10. FUTURE REVISIONS OF THIS LICENSE #
The Free Software Foundation may publish new, revised versions of the GNU Free Documentation License from time to time. Such new versions will be similar in spirit to the present version, but may differ in detail to address new problems or concerns. See https://www.gnu.org/copyleft/.
Each version of the License is given a distinguishing version number. If the Document specifies that a particular numbered version of this License "or any later version" applies to it, you have the option of following the terms and conditions either of that specified version or of any later version that has been published (not as a draft) by the Free Software Foundation. If the Document does not specify a version number of this License, you may choose any version ever published (not as a draft) by the Free Software Foundation.
ADDENDUM: How to use this License for your documents #
Copyright (c) YEAR YOUR NAME. Permission is granted to copy, distribute and/or modify this document under the terms of the GNU Free Documentation License, Version 1.2 or any later version published by the Free Software Foundation; with no Invariant Sections, no Front-Cover Texts, and no Back-Cover Texts. A copy of the license is included in the section entitled “GNU Free Documentation License”.

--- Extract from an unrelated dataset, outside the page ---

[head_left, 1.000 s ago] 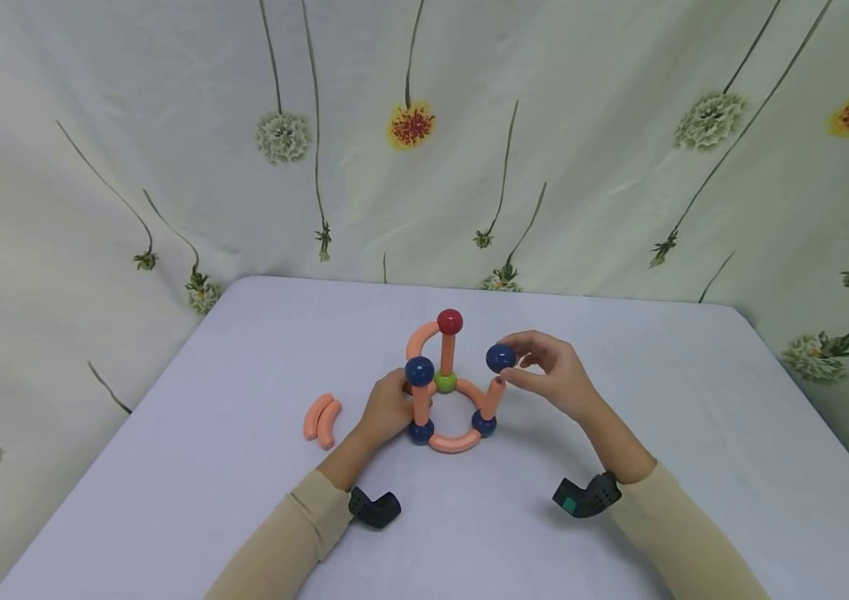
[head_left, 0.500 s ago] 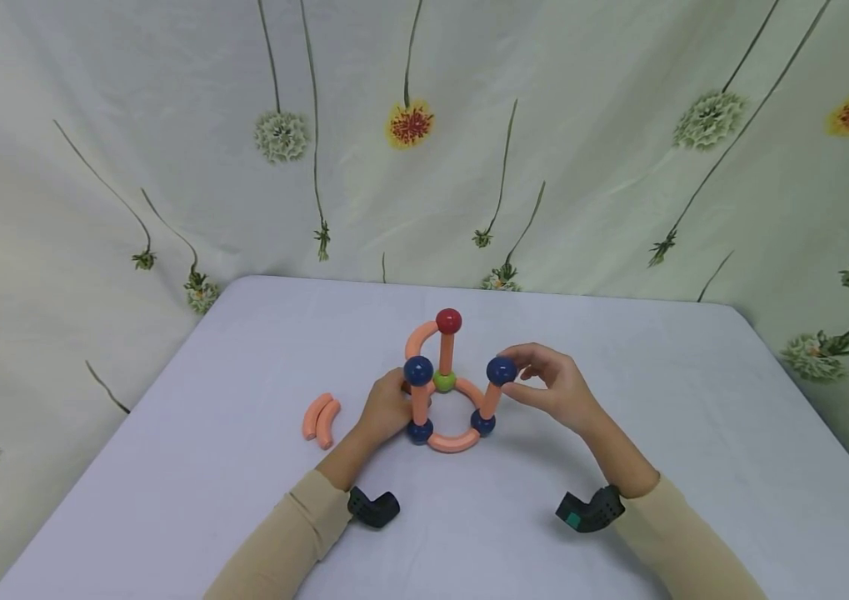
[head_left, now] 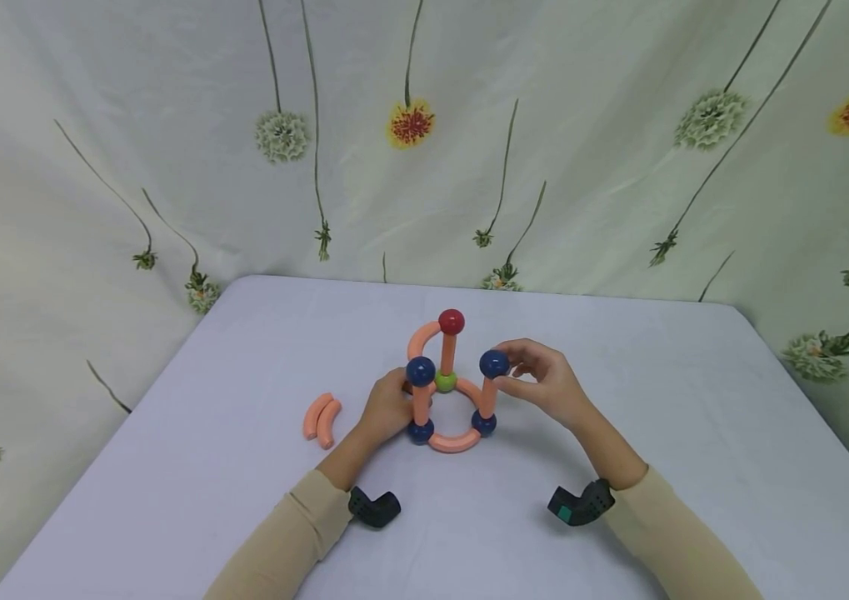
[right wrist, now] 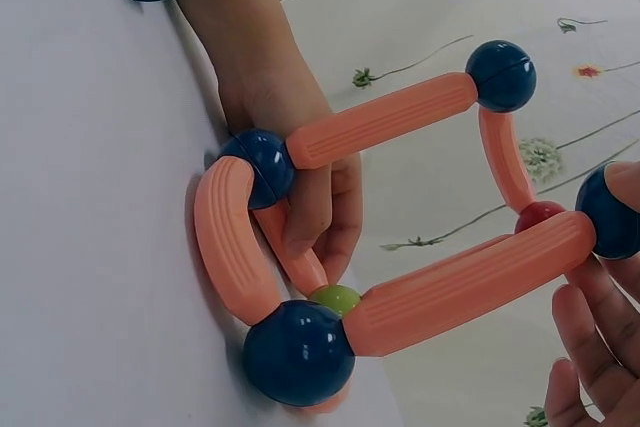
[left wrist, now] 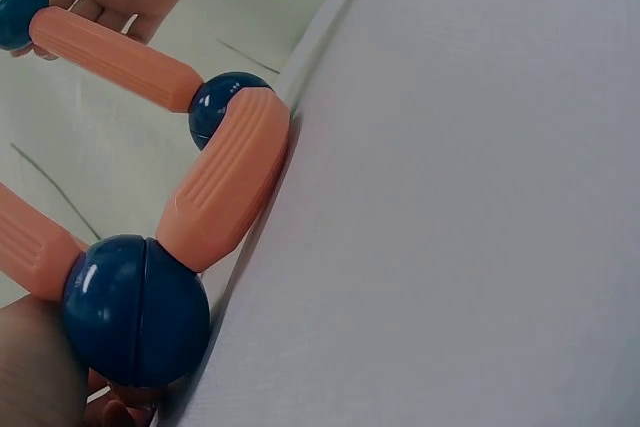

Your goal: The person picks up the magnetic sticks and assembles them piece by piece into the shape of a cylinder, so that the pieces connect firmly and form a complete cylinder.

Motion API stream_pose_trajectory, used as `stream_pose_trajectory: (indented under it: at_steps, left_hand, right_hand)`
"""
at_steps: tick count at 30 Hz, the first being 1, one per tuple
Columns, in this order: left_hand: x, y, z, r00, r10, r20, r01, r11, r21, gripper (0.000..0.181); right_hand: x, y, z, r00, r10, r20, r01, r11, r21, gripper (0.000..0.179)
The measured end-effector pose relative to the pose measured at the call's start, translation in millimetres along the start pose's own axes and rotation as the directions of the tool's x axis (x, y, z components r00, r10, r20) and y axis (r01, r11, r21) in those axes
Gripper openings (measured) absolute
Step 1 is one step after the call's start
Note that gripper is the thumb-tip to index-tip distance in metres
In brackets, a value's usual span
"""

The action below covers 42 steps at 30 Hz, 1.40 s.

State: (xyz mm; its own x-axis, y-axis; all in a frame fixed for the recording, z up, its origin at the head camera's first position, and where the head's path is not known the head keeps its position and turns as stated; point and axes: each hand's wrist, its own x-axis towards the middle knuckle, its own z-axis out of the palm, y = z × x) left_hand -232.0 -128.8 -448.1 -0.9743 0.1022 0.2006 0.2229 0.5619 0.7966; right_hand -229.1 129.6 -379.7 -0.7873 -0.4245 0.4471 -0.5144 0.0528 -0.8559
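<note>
A magnetic ball-and-stick frame stands on the table, its ring base made of curved orange sticks [head_left: 455, 444]. My right hand [head_left: 550, 385] pinches a blue ball [head_left: 494, 364] that sits on top of the right upright stick [head_left: 487, 402]. Around the base's left rear side, my left hand [head_left: 385, 408] grips a curved orange stick [right wrist: 290, 258], partly hidden by its fingers. Another blue ball [head_left: 420, 372] tops the left upright. At the back, a green ball [head_left: 446, 382] carries a stick with a red ball [head_left: 451, 322], from which a curved stick [head_left: 422, 337] arches leftward.
Two loose curved orange sticks [head_left: 322, 419] lie side by side on the white table [head_left: 207, 467], left of the left hand. A flower-printed cloth [head_left: 604, 167] hangs behind the table. Each wrist wears a black camera mount [head_left: 374, 507].
My right hand has lowered the blue ball onto the right upright stick. That stick, tilted rightward before, now stands nearly vertical. The left hand has stayed in place.
</note>
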Motion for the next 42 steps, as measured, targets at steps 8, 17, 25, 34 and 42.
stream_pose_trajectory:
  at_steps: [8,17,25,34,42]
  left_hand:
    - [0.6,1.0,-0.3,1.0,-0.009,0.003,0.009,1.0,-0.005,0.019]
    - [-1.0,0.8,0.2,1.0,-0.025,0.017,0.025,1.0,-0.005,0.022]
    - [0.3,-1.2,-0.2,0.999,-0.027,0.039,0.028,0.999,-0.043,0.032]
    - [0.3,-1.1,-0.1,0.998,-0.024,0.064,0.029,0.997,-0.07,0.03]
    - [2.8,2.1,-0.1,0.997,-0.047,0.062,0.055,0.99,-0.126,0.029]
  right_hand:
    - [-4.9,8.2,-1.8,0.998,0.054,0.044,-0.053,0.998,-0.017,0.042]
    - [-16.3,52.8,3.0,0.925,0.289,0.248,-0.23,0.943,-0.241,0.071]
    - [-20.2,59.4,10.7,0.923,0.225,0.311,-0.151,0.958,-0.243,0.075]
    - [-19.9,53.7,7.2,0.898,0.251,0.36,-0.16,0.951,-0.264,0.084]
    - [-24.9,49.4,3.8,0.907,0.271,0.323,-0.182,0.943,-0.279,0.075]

If you have Invariant Sections, Front-Cover Texts and Back-Cover Texts, replace the “with...Texts.” line with this:
with the Invariant Sections being LIST THEIR TITLES, with the Front-Cover Texts being LIST, and with the Back-Cover Texts being LIST.
If you have Invariant Sections without Cover Texts, or some other combination of the three, merge those two alternatives to suit the situation.
If your document contains nontrivial examples of program code, we recommend releasing these examples in parallel under your choice of free software license, such as the GNU General Public License, to permit their use in free software.